(Beginning of Collected data)

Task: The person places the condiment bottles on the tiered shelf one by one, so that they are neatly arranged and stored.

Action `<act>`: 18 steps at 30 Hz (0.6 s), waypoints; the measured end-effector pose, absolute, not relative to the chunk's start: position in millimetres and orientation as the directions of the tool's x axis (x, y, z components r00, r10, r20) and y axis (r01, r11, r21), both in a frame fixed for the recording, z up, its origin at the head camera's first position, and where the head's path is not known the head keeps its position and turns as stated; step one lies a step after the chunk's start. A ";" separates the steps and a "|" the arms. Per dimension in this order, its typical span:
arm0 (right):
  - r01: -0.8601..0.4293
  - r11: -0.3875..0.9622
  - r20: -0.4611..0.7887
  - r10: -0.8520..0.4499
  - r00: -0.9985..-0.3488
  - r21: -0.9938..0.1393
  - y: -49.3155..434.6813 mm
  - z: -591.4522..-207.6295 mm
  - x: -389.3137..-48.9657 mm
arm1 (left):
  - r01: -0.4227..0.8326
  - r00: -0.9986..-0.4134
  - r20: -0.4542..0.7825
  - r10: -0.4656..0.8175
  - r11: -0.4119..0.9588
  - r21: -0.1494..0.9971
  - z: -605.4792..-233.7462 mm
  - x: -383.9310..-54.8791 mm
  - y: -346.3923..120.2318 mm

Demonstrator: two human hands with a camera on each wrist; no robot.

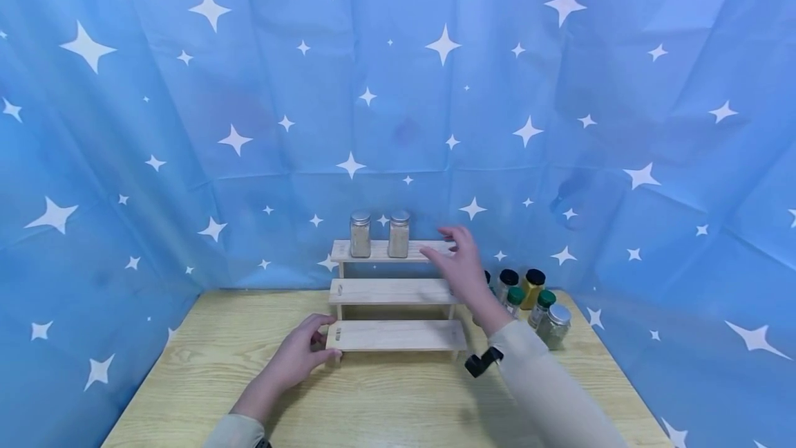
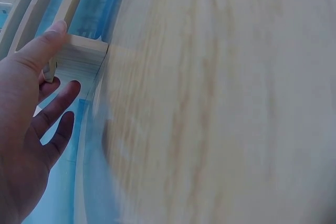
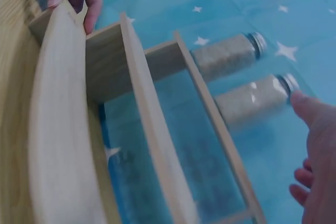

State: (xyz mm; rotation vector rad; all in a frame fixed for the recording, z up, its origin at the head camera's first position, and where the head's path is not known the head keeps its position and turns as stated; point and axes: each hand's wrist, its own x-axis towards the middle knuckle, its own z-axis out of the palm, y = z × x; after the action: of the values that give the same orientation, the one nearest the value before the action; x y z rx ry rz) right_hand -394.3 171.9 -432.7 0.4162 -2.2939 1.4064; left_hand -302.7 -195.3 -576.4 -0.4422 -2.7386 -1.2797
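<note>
A three-step wooden rack stands on the table. My left hand holds the left end of its lowest step, thumb on top and the index finger tucked beneath, as the left wrist view shows. Two glass jars with silver lids and pale contents stand on the top step: a left jar and a right jar. To the right of them my right hand hovers by the top step's right end, thumb and fingers spread, holding nothing. In the right wrist view its thumb overlaps the lid of the nearer jar.
Right of the rack, partly behind my right forearm, several spice jars stand grouped: a black-capped yellow jar, a green-capped jar and a silver-lidded jar among them. A blue star-patterned curtain surrounds the wooden table.
</note>
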 end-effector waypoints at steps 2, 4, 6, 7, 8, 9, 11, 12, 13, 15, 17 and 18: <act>-0.448 0.480 0.501 -0.020 -0.865 -0.754 186.8 -438.2 -384.1 | 0.296 -0.954 0.197 0.227 0.606 0.738 -575.5 -301.9 -195.8; -0.448 0.531 0.524 -0.009 -0.851 -0.719 202.1 -443.9 -375.7 | 0.292 -0.955 0.191 0.226 0.606 0.740 -574.7 -301.5 -196.1; -0.444 0.575 0.546 0.006 -0.838 -0.688 217.3 -449.0 -367.6 | 0.286 -0.957 0.186 0.224 0.606 0.742 -574.3 -301.4 -196.4; -0.440 0.593 0.555 0.015 -0.832 -0.675 224.9 -451.8 -364.0 | 0.286 -0.957 0.186 0.224 0.605 0.743 -574.4 -301.6 -196.6; -0.430 0.611 0.559 0.025 -0.829 -0.665 232.6 -454.4 -360.1 | 0.287 -0.956 0.187 0.224 0.604 0.744 -574.6 -301.8 -196.8; -0.418 0.625 0.561 0.040 -0.827 -0.660 240.2 -457.7 -356.3 | 0.285 -0.957 0.183 0.225 0.604 0.744 -575.0 -302.3 -197.0; -0.395 0.647 0.564 0.066 -0.823 -0.652 255.1 -463.1 -348.1 | 0.289 -0.955 0.184 0.231 0.601 0.745 -576.0 -302.9 -197.3; -0.384 0.655 0.567 0.082 -0.820 -0.651 262.8 -466.8 -345.0 | 0.298 -0.953 0.191 0.237 0.599 0.744 -576.8 -303.1 -197.4; -0.367 0.670 0.570 0.102 -0.815 -0.645 269.9 -470.8 -342.0 | 0.302 -0.951 0.193 0.240 0.598 0.743 -577.3 -303.4 -197.7; -0.341 0.689 0.573 0.131 -0.809 -0.639 283.6 -478.1 -336.7 | 0.309 -0.949 0.198 0.246 0.596 0.741 -578.2 -303.8 -197.9; -0.313 0.713 0.576 0.153 -0.803 -0.627 295.9 -485.3 -331.9 | 0.320 -0.946 0.211 0.248 0.593 0.738 -578.7 -303.9 -198.1; -0.300 0.723 0.575 0.162 -0.802 -0.622 301.6 -489.1 -329.8 | 0.320 -0.946 0.211 0.248 0.593 0.739 -578.9 -304.1 -198.0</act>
State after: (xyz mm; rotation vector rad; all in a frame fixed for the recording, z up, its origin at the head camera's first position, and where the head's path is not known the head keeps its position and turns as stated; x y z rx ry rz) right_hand -329.8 301.6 -489.1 0.1042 -2.3058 0.9766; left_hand -304.1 -198.0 -578.9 -0.4871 -2.7266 -1.2908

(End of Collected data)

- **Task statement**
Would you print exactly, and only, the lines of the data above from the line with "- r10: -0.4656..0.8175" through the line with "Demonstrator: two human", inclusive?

- **Answer to this task**
  - r10: -0.4656..0.8175
  - r11: -0.4119..0.9588
  - r21: -0.1494..0.9971
  - z: -605.4792..-233.7462 mm
  - x: -383.9310..-54.8791 mm
  - y: -346.3923..120.2318 mm

Demonstrator: two human hands with a camera on each wrist; no robot.

The output is complete, and nothing more is needed.